What this task involves: From the data below, copy exactly the lines that lie between the one holding "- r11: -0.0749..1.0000" and the one holding "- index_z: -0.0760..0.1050", including both, and nothing more.

━━ Data block

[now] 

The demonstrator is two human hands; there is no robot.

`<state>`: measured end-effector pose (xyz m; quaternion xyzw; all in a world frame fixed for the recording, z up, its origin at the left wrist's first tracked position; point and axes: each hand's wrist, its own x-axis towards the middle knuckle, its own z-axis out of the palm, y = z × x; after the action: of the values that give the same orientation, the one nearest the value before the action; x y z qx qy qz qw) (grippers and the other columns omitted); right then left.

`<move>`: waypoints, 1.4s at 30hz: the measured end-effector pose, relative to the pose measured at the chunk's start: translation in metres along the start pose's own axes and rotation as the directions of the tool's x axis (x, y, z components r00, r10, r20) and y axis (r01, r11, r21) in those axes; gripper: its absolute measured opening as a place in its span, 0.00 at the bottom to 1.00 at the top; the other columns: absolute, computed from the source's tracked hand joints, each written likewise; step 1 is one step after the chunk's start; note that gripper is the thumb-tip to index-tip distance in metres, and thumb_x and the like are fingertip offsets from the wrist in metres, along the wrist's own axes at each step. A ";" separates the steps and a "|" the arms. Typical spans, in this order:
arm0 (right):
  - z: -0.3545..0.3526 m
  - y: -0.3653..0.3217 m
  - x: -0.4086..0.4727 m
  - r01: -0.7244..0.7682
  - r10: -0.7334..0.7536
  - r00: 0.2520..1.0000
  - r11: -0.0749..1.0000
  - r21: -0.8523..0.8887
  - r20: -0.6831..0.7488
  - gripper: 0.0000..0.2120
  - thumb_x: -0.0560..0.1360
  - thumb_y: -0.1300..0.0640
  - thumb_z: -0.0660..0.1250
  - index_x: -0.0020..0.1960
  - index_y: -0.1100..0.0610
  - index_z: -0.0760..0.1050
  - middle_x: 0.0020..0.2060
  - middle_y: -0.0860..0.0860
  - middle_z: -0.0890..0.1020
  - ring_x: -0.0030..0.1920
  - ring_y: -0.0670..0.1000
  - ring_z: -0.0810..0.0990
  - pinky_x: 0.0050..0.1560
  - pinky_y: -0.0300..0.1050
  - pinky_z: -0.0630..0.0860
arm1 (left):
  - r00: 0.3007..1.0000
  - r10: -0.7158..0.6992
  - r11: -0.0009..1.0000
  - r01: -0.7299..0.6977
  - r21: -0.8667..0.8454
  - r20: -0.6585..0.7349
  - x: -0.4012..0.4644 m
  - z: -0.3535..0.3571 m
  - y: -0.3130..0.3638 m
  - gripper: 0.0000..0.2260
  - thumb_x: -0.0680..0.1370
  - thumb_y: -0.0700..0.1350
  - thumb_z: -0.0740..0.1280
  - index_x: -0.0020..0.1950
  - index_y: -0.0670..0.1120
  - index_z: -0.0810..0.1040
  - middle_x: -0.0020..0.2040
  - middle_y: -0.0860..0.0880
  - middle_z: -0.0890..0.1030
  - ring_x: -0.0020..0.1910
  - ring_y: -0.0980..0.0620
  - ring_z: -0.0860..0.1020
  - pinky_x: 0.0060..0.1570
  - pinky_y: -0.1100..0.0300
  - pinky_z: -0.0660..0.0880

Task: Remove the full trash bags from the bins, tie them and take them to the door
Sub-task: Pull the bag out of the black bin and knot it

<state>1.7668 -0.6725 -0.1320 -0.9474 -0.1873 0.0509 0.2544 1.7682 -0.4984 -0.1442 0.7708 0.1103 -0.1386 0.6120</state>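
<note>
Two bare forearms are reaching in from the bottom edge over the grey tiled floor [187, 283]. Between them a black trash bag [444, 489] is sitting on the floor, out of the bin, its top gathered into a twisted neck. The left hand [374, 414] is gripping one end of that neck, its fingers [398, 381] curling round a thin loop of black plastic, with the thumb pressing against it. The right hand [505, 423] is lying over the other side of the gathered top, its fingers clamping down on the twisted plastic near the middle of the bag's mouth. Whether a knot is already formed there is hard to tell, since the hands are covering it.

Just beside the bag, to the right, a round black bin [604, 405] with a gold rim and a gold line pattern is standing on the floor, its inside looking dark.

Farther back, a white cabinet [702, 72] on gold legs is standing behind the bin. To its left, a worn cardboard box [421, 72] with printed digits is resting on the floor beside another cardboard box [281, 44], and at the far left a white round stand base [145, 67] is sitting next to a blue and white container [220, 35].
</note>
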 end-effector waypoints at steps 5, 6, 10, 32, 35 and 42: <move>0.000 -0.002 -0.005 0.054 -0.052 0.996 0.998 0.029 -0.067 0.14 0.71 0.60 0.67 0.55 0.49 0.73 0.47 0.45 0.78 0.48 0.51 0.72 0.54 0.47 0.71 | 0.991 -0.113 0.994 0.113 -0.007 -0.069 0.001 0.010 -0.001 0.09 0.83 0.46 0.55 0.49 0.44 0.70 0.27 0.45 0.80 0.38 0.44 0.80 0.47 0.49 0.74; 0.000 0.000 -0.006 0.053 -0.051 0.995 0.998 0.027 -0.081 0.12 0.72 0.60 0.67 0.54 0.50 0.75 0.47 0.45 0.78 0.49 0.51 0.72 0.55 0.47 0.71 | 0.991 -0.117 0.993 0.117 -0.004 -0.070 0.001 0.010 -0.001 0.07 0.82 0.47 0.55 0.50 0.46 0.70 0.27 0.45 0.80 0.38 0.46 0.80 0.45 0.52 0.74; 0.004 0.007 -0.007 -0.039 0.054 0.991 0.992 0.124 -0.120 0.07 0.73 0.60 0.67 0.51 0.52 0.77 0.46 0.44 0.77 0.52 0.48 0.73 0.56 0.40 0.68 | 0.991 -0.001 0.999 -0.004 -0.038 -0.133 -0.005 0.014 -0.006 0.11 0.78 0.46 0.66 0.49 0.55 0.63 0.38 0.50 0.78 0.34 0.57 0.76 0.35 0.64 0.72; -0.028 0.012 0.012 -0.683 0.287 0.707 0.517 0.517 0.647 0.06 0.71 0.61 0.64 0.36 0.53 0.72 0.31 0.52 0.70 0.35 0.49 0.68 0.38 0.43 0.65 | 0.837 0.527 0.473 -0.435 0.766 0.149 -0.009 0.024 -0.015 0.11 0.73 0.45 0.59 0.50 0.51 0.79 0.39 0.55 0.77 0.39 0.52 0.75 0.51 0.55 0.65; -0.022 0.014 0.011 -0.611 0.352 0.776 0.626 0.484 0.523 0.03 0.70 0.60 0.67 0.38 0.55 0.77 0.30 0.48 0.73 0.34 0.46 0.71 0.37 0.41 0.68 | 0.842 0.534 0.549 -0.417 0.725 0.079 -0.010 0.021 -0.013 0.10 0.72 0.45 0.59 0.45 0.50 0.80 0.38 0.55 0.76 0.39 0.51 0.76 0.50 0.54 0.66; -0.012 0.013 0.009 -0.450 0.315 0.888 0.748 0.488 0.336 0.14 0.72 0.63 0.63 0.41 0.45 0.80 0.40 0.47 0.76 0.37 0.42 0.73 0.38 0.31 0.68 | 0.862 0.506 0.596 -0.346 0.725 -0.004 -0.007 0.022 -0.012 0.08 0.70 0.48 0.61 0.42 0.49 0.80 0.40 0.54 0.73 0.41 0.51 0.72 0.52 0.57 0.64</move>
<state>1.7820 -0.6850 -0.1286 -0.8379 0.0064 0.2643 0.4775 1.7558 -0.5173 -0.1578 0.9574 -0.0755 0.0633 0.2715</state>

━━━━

Answer below:
  - r11: -0.0749..1.0000
  - r21: -0.8523..0.8887
  - r20: -0.6831..0.7488
  - gripper: 0.0000..0.2120
  - thumb_x: -0.0560..0.1360
  - thumb_y: -0.1300..0.0640
  - thumb_z: -0.0660..0.1250
  - index_x: -0.0020..0.1960
  - index_y: -0.1100..0.0610
  - index_z: -0.0760..0.1050

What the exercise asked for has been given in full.